Mengantisipasi bencana besar, kalangan jetset membangun bunker-bunker mewah.

Bagaimana Kaum Superkaya Menghadapi Kiamat?
Ilustrasi bunker. Getty Images/iStockphoto

tirto.id - "Tangki helikopterku selalu penuh dan aku punya bungker bawah tanah dengan sistem penyaringan udara,” ucap Antonio García Martínez seperti dikutip The New Yorker. Martínez, mantan manajer produk Facebook, adalah satu dari sekian kaum superkaya Silicon Valley yang gandrung mempersiapkan diri menjelang kiamat. “Banyak temanku yang beli motor, bedil, dan koin emas.”

Kiamat yang dimaksud di sini tidak melulu merujuk pada gambaran kitab suci—kendati beberapa orang seperti Martinez mengamininya—melainkan radiasi nuklir, wabah penyakit, bencana alam, kebangkrutan ekonomi global, kerusuhan raksasa, dan runtuhnya pemerintahan. Kombinasi alurnya bisa bermacam-macam, mulai dari perang nuklir yang membunuh jutaan manusia dan membumihanguskan kota-kota besar. Menyusul kemudian runtuhnya struktur pemerintah, kelangkaan sarana medis, terputusnya jalur distribusi kebutuhan pangan dan keseharian, yang akhirnya menyebabkan kerusuhan dan penjarahan.

Sejumlah investor pun telah melirik pembangunan bungker sebagai lahan bisnis baru.

“Bungker zaman ayah atau kakek Anda tidak nyaman," ujar Robert Vicino kepada CNN. Vicino adalah CEO Vivos, perusahaan pembangun dan pengelola bungker-bungker canggih di seluruh dunia. Gary Lynch, general manager Rising S, perusahaan pembikin bungker di Texas, mengatakan pada 2016 penjualan bungker perusahaannya tumbuh sampai 700 persen sejak 2015. Sejak Trump terpilih, penjualan total meningkat 300 persen.

CNN menyebutkan, dengan pasokan pangan dan sumber energi, bungker-bungker ini bisa bertahan selama beberapa generasi dan memanjakan penghuninya dengan banyak sarana hiburan, fasilitas kesehatan lengkap, layaknya kediaman para super kaya. Survival Condo, perusahaan asal Kansas, merombak bungker-bungker bikinan pemerintah pada tahun 1960an yang tidak terpakai lalu menjualnya lagi. Hal yang sama dilakukan oleh Vivos.

Kultur Bersiap

Dalam “Doomsday Prep for the Super-Rich” yang terbit di The New Yorker Januari lalu, Evan Osnos menyebut Kansas sebagai tempat strategis pembangunan sejumlah bungker. Namun sejak pilpres November silam, imigrasi Selandia Baru mencatat kedatangan 13.401 warga AS. Beberapa di antaranya membangun bungker.
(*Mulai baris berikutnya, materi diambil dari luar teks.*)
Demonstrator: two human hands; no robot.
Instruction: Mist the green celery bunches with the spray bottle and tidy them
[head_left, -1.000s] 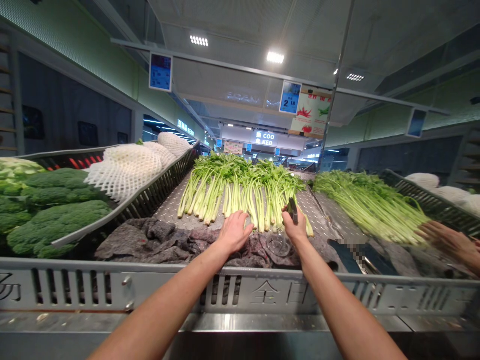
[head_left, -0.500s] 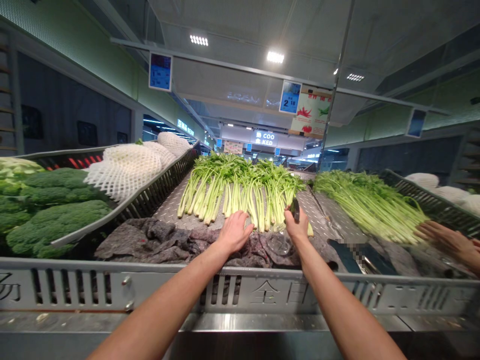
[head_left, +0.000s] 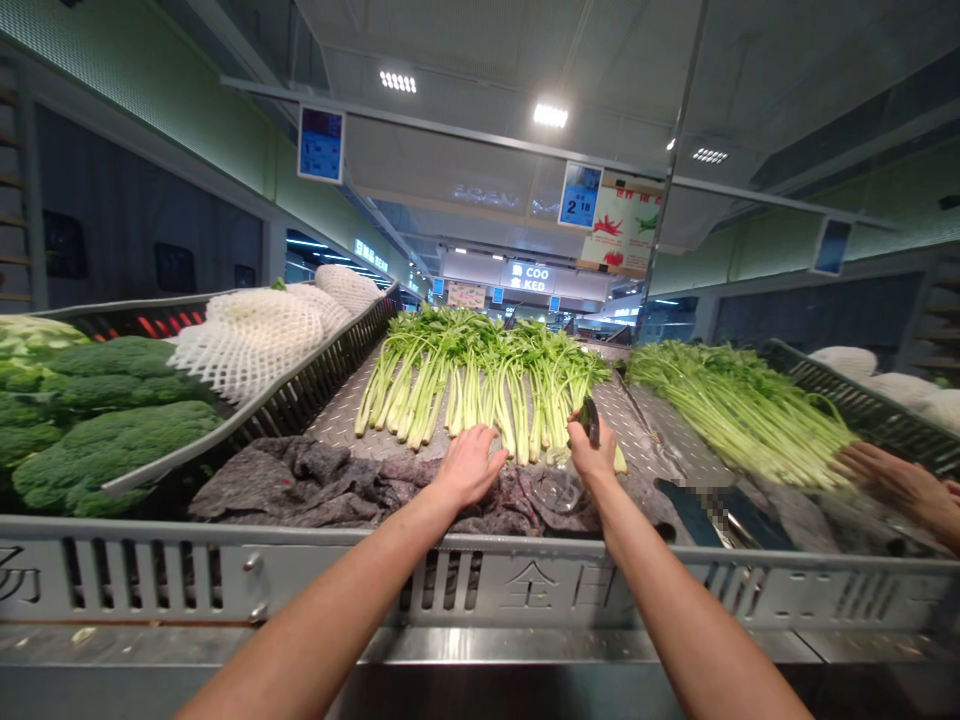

Bahkan Peter Thiel, pendukung Trump dari Silicon Valley, dikabarkan telah membeli tanah dan memperoleh kewarganegaraan Selandia Baru.

Survivalisme, demikian istilah yang digunakan untuk menyebut praktik-praktik antisipasi bencana ini, merupakan subkultur yang tengah marak di Amerika Serikat dan turut disuburkan krisis ekonomi nasional, ketidakstabilan politik dunia, dan perubahan iklim. Namun, akarnya sosialnya ternyata sudah bisa ditemukan puluhan tahun silam. Perang Dingin, misalnya, mendorong sejumlah orang merancang serangkaian metode untuk bertahan hidup di tengah ancaman bahaya radiasi seandainya terjadi serangan nuklir.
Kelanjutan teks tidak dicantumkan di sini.